→ **TASK OBJECTIVE**: How many lines of the data contain the word "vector"? Give only that number.

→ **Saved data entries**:
[Start of section]

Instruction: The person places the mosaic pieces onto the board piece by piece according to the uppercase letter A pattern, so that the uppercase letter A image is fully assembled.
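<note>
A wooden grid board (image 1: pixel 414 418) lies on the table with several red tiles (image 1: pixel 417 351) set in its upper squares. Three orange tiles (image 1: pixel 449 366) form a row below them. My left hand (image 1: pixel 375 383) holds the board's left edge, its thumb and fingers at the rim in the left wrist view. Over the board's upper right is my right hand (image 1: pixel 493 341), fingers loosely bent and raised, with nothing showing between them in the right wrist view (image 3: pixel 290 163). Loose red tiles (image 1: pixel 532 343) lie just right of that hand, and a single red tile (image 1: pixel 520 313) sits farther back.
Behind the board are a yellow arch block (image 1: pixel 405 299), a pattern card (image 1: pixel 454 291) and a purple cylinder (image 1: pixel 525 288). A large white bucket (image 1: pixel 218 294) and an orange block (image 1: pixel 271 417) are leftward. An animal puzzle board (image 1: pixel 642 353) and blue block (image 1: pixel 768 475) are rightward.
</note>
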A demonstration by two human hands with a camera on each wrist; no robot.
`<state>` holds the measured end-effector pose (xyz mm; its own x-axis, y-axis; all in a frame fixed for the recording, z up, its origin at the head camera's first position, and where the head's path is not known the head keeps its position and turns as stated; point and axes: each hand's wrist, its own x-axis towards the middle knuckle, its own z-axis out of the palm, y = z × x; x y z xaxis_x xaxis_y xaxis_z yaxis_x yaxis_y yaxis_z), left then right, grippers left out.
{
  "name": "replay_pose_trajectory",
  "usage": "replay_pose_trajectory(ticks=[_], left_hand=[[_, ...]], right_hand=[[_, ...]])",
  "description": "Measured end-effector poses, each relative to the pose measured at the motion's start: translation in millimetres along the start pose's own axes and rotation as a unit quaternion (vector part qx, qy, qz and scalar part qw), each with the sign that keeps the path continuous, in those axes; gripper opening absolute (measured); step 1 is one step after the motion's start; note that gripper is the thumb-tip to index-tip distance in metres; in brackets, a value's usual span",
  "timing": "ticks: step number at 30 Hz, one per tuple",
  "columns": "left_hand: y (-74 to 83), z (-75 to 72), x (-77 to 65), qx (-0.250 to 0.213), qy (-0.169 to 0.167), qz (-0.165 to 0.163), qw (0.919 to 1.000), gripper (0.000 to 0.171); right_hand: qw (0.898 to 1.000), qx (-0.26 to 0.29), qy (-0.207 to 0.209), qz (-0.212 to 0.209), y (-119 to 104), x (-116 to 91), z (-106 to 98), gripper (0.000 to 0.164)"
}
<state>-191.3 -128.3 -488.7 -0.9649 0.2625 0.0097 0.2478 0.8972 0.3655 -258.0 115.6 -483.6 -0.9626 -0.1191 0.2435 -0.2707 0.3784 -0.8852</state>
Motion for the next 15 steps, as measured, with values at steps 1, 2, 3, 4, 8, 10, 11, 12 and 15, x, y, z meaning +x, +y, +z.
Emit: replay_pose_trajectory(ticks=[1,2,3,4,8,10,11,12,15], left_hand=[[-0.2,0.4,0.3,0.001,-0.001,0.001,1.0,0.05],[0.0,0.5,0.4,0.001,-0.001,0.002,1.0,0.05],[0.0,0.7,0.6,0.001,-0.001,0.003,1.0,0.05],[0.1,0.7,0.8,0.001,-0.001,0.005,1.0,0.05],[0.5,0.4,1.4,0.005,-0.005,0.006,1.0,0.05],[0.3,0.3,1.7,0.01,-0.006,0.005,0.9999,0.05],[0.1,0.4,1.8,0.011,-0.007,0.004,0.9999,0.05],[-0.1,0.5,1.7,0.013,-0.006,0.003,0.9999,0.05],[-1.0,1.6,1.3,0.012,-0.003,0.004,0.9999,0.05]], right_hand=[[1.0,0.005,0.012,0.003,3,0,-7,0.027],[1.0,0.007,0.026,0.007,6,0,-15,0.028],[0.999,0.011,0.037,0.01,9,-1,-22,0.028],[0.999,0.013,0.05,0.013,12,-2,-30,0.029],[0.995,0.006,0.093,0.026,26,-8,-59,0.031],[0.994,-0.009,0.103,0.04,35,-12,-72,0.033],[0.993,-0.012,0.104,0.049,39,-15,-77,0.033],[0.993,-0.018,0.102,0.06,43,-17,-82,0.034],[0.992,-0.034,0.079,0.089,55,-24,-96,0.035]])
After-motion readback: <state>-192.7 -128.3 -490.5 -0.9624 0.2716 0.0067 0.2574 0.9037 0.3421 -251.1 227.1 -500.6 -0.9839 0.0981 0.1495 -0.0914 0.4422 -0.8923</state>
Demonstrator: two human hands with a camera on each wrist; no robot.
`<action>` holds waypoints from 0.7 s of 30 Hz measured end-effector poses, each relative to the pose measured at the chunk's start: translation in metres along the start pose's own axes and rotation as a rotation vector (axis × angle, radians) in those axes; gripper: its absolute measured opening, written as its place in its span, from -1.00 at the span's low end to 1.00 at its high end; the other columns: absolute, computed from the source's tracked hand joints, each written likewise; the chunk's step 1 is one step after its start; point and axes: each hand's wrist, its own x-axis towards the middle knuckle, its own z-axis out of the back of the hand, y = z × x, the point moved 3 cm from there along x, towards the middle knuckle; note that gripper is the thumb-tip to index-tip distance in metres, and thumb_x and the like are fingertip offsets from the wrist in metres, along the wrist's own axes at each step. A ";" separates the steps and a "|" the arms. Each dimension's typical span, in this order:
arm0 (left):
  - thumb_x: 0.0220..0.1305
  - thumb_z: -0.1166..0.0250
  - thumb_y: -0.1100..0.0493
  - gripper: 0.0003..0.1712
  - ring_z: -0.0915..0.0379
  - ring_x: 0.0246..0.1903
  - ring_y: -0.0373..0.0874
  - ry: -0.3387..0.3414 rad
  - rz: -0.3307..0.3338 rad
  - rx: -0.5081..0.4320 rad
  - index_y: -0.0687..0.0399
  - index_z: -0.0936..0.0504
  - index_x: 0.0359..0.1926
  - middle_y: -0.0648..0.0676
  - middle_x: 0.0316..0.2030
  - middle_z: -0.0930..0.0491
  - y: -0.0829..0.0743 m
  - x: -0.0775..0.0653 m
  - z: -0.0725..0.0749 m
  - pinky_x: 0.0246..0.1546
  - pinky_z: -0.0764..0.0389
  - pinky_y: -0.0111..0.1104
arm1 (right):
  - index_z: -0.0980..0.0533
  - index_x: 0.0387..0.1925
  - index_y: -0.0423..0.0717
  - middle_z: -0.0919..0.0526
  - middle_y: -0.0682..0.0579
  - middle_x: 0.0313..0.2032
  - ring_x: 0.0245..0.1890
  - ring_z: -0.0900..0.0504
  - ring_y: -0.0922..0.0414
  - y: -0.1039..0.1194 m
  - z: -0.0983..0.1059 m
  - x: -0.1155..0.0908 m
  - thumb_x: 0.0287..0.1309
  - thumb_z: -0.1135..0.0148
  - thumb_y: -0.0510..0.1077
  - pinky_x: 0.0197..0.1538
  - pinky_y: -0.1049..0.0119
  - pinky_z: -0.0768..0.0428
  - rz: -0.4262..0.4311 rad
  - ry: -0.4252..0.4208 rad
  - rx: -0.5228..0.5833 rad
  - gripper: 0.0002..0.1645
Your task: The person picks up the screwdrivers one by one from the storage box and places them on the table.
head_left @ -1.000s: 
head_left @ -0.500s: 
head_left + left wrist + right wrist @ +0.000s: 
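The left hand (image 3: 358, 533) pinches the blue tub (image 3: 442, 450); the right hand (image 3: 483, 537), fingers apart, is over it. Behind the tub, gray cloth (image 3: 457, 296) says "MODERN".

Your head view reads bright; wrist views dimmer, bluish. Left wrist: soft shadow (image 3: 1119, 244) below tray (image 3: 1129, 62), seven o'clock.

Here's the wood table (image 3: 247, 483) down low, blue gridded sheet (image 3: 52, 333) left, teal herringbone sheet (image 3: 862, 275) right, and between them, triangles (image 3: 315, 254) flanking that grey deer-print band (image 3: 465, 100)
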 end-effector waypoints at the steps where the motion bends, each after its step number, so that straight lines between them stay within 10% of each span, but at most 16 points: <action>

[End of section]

→ **RESPONSE**: 2